Data section:

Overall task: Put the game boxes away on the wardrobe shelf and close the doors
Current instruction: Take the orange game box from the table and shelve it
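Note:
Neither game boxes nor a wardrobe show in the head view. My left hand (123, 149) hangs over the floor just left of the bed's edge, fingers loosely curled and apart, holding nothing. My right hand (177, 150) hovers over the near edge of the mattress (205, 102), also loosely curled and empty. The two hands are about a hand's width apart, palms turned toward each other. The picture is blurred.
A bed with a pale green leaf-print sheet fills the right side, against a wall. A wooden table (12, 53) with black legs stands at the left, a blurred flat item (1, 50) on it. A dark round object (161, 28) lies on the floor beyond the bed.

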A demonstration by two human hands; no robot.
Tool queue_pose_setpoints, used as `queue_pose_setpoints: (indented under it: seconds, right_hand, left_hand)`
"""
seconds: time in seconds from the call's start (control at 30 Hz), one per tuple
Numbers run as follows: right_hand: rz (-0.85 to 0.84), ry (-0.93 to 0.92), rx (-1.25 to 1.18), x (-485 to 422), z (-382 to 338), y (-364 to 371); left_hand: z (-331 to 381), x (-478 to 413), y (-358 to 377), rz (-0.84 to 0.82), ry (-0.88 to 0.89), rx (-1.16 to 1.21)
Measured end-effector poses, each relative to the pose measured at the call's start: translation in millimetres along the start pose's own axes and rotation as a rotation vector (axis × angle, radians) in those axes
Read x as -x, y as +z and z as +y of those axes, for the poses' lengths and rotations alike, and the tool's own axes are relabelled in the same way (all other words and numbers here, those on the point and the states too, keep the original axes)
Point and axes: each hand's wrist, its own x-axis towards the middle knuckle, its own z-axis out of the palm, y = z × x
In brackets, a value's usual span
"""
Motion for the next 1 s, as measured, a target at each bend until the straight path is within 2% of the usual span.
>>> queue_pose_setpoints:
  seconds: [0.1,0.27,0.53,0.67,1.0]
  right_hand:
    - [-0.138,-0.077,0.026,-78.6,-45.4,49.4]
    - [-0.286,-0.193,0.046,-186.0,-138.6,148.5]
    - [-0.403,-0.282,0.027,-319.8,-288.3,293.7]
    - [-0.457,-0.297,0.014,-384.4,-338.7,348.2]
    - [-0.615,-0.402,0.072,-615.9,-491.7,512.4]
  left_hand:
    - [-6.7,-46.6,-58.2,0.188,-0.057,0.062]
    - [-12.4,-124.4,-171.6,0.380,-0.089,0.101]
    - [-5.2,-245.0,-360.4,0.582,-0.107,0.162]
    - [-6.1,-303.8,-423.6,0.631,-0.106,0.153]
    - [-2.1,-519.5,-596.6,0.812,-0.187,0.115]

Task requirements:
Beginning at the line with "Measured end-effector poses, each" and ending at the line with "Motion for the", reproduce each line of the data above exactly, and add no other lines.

Answer for this exercise:
Measured end-effector poses, each relative to the pose measured at the call's start: translation in millimetres along the start pose's own axes and rotation as a rotation vector (axis × angle, radians) in those axes
Read x as -x, y as +z and z as +y of those axes, for the poses' lengths and rotations alike, and the tool's own axes are relabelled in the same way (all other words and numbers here, those on the point and the states too, keep the original axes)
Point and axes: each hand's wrist, its own x-axis towards the middle knuckle, its own z-axis out of the palm, y = z × x
In brackets, a value's usual span
"""
Motion for the next 1 s, as measured, a target at each bend until the straight path is within 2% of the usual span.

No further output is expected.